Federal Judge Steve Jones last week rejected the attempt by Trump White House chief of staff Mark Meadows to move his case to federal court and sent it back to state court, but Meadows is appealing that ruling. The four others who have already filed notice to move their cases have hearings before Jones scheduled for next week.

It came after a Fulton County grand jury last month accused them of participating in an illegal scheme to keep the incumbent Republican president in power after the election against President Joe Biden.

Republicans in her state and in Congress have accused Ms. Willis's office of engaging in a politically motivated attack on the former president as he ramps up his 2024 presidential campaign as the leading GOP candidate.

In August, State Sen. Colton Moore, a Republican from Georgia’s northwest corner, recently doubled down on his calls for a special session to take money away from Willis’ office and consider her impeachment.

“Fani Willis is spending millions of our taxpayer dollars to take on political prisoners.

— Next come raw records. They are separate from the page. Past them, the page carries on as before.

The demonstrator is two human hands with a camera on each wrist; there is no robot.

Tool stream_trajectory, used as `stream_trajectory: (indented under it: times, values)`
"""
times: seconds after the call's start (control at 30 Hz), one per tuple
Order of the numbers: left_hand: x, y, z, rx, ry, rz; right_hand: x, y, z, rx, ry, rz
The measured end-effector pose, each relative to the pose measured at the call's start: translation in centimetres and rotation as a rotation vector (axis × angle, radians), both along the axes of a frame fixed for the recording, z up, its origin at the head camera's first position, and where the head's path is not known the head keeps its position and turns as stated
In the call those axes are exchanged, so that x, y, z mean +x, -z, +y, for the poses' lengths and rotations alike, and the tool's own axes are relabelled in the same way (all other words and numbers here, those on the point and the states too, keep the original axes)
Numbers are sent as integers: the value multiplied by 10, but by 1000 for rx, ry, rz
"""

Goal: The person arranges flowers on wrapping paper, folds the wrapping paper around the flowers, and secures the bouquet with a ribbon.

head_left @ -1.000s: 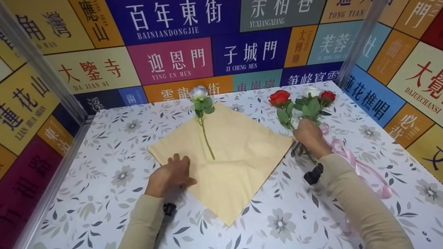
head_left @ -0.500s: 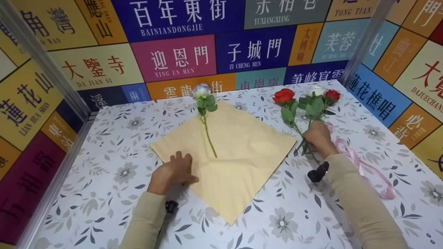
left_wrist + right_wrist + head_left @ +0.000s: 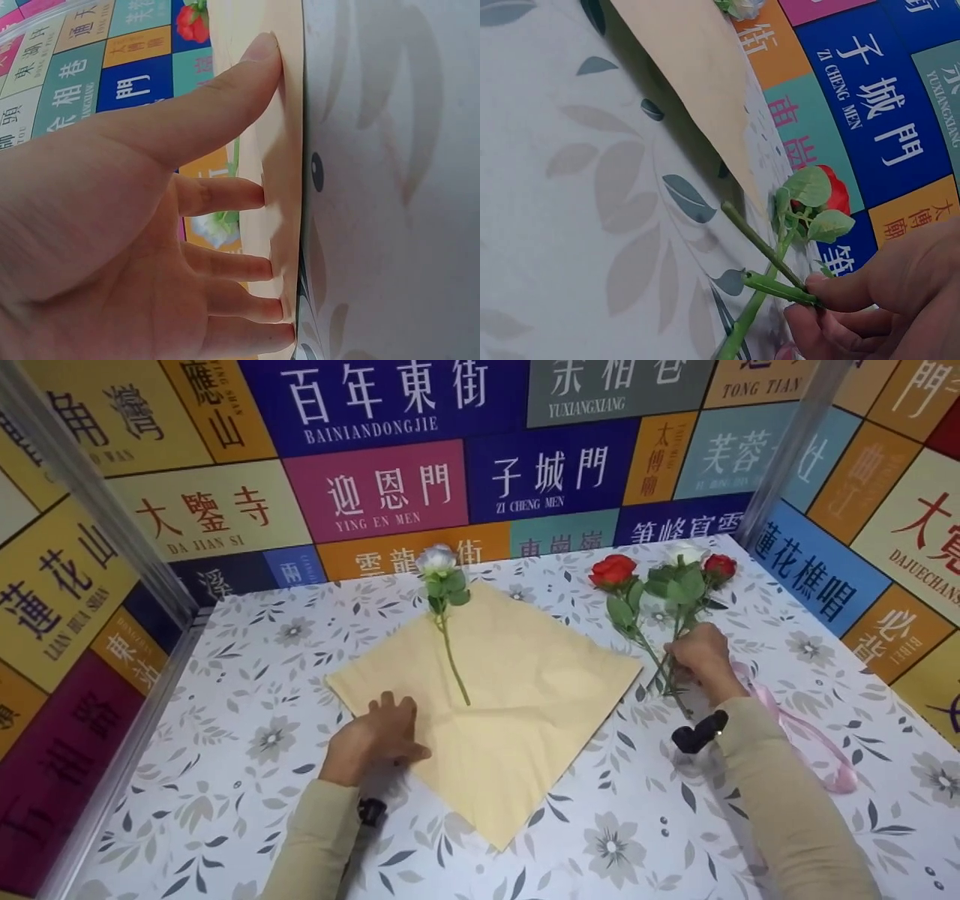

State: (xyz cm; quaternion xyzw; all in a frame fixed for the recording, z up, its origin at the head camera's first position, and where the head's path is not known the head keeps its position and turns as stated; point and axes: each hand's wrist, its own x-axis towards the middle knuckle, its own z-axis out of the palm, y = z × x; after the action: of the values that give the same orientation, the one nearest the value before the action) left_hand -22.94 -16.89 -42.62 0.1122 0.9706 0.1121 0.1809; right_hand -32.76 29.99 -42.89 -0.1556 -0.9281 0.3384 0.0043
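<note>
My left hand (image 3: pixel 375 735) rests its spread fingertips and thumb on the left edge of a tan sheet of wrapping paper (image 3: pixel 517 750). On that paper lies a pale white rose (image 3: pixel 437 561), its stem pointing toward me. At the right, my right hand (image 3: pixel 703 654) pinches two stems (image 3: pixel 769 251) between thumb and fingers. They appear to belong to the white rose (image 3: pixel 684 553) and the small red rose (image 3: pixel 718 570). A larger red rose (image 3: pixel 613 572) lies just left of them; its stem (image 3: pixel 750 322) passes beside the pinched ones.
A pink ribbon (image 3: pixel 814 735) lies curled on the table by my right forearm. The tabletop (image 3: pixel 247 802) carries a grey floral print. A colourful wall of sign panels (image 3: pixel 390 487) stands along the back and sides.
My right hand has shifted slightly right and toward me along the rose stems, and the crossing stem ends show more. My left hand has stayed on the paper.
</note>
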Motion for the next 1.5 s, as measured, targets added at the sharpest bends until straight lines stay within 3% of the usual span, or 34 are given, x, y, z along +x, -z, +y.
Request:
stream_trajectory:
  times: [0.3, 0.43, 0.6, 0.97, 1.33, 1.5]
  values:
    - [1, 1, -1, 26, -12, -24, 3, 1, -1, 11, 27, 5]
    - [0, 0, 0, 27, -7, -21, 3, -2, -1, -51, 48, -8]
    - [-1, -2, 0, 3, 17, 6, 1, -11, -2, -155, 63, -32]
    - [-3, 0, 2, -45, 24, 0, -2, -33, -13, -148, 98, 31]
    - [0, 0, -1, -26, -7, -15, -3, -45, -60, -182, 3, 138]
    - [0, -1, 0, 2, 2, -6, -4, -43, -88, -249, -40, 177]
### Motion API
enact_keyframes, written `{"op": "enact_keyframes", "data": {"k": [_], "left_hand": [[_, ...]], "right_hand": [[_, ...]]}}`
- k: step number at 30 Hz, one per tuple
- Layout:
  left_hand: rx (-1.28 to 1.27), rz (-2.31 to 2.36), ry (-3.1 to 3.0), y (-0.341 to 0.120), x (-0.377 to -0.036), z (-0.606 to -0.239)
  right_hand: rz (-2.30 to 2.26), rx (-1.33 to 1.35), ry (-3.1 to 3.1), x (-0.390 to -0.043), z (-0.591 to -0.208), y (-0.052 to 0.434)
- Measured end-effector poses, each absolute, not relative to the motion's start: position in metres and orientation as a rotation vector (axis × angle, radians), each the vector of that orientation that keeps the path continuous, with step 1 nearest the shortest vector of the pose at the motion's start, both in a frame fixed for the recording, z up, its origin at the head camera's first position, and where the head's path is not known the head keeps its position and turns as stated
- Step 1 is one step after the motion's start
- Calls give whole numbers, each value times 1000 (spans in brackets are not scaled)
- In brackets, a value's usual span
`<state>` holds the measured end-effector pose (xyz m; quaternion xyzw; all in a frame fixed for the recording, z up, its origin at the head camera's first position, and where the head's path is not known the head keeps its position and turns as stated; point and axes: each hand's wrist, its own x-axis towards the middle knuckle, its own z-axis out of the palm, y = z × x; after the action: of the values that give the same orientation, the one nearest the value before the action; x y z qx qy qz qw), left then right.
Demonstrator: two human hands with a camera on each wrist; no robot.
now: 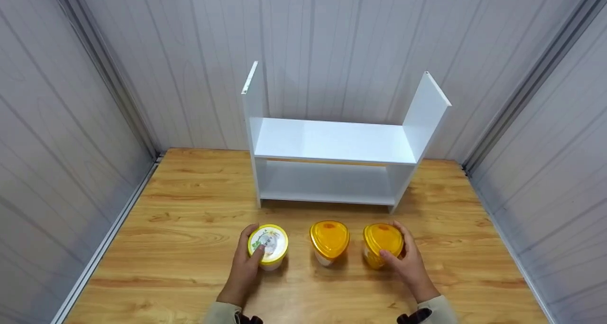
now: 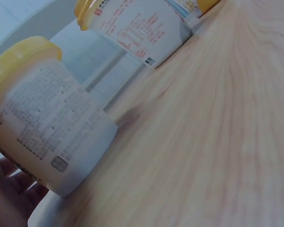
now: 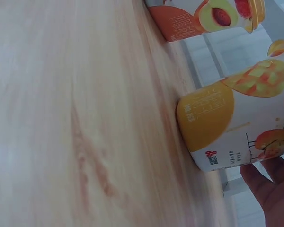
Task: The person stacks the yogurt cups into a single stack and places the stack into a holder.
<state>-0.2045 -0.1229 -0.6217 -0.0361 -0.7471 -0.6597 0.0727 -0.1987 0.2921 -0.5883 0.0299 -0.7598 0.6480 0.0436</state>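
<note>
**Three cups in a row, a hand on each end one**

There are three cups on the wooden table (image 1: 189, 248). They stand in a row near the front edge, just in front of a white shelf (image 1: 332, 143).

The left cup (image 1: 268, 244) has a yellow rim and a white top with a green picture on it. Its side is white with lots of tiny grey writing, too small to read. The left hand (image 1: 245, 267) is curled round this cup, with the thumb lying on the lid.

The middle cup (image 1: 329, 241) has an orange-yellow lid. No hand touches it. In the left wrist view its side shows small red writing, too blurry to read.

The right cup (image 1: 382, 244) also has an orange-yellow lid. Its side has pictures of yellow and orange fruit, a small red logo and some pale letters I cannot read. The right hand (image 1: 409, 262) wraps round this cup from the right side, thumb in front and fingers behind.

The table is light wood with brown grain lines. The shelf has two flat boards and two tall side walls, and it stands at the back edge of the table against the wall. The walls (image 1: 71, 124) all round are pale grey panels with thin lines
</note>
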Motion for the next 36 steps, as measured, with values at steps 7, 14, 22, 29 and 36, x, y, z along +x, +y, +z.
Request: {"op": "enact_keyframes", "data": {"k": [7,14,22,29,36], "left_hand": [[-62,-2031,-2217,-121,-209,-625],[-75,-2056,-2192,-114,-218,-627],[-50,-2070,-2162,-103,-225,-630],[-61,-2060,-2152,-95,-229,-630],[-133,-2137,-2095,-90,-233,-632]], "right_hand": [[1930,15,-2346,-199,-590,291],[1915,25,-2304,-200,-593,289],[1988,73,-2176,-201,-603,285],[1981,57,-2139,-202,-609,283],[1919,80,-2103,-204,-614,282]]}}
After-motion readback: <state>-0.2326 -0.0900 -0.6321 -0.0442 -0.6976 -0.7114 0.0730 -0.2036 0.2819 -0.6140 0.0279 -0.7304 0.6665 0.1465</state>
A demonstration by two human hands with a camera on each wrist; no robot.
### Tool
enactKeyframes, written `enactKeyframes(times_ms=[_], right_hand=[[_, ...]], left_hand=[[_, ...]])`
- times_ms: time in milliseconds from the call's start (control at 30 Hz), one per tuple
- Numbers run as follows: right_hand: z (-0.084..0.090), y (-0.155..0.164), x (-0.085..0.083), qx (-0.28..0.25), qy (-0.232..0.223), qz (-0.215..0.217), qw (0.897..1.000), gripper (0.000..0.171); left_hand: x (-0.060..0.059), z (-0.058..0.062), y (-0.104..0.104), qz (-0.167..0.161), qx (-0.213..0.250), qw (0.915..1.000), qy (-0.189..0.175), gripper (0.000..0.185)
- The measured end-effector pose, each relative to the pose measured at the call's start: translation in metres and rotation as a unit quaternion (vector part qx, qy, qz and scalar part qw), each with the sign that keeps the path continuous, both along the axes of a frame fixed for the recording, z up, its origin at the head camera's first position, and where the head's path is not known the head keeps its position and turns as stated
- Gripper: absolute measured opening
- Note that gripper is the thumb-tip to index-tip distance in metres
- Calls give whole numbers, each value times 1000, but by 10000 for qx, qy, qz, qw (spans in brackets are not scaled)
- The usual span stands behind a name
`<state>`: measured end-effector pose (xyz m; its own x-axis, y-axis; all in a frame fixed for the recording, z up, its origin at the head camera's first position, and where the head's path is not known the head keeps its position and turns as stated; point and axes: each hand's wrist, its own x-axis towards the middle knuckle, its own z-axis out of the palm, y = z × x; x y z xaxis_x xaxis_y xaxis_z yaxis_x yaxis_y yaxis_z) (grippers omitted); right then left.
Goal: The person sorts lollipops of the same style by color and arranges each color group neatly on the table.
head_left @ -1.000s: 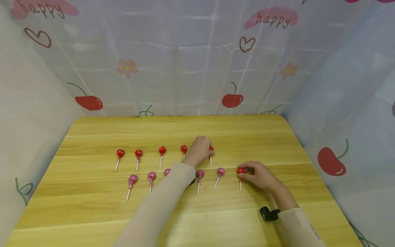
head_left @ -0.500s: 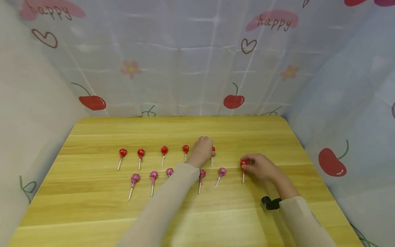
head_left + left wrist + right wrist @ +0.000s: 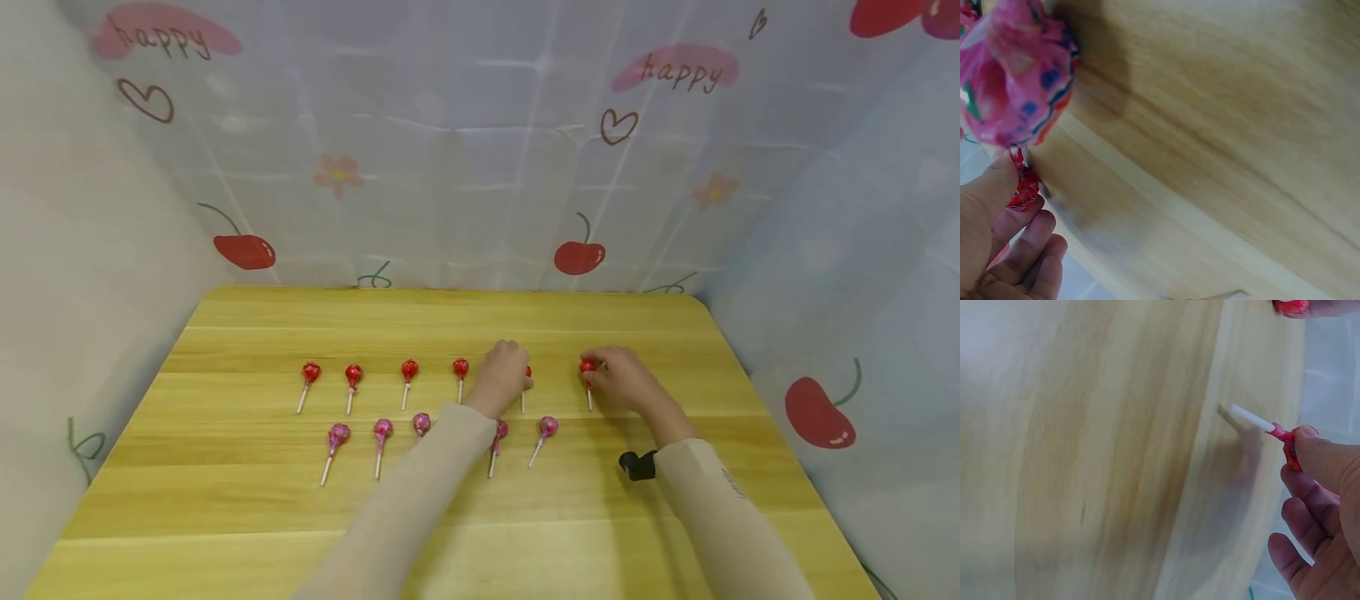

It’s the most un-American thing that we’ve ever seen in our lifetime,” Mr. Moore told the crowd at a rally near the state Capitol last month.

However, Republican Gov. Brian Kemp dismissed the calls in a news conference in which he angrily criticized state Republicans for running a “grifter scam” to raise money from Trump supporters. Without Kemp’s support, a special session is impossible unless Republicans can get 60 percent of all legislators in each house of Georgia’s General Assembly to support it.

Meanwhile, Ms. Willis said last month in announcing the charges that she wanted to try all 19 defendants together, including President Trump and other high-profile individuals such as former Mayor Rudy Giuliani and attorney Sidney Powell.

Two of the people charged have filed speedy trial demands, and Judge Scott McAfee set their trial for Oct. 23. At a hearing last week, he said it seemed “a bit unrealistic” to imagine that all of the defendants could be tried that soon and asked prosecutors for a brief explaining why they felt that was necessary.

Lawyers Kenneth Chesebro and Sidney Powell are the two who have filed speedy trial demands. They also requested to be tried separately from each other, but Judge McAfee denied that request. Mr. Chesebro is accused of working on the coordination and execution of a plan to have 16 Georgia Republicans sign a certificate declaring that President Trump won in 2020. Mrs. Powell is accused of participating in an alleged breach in rural Coffee County.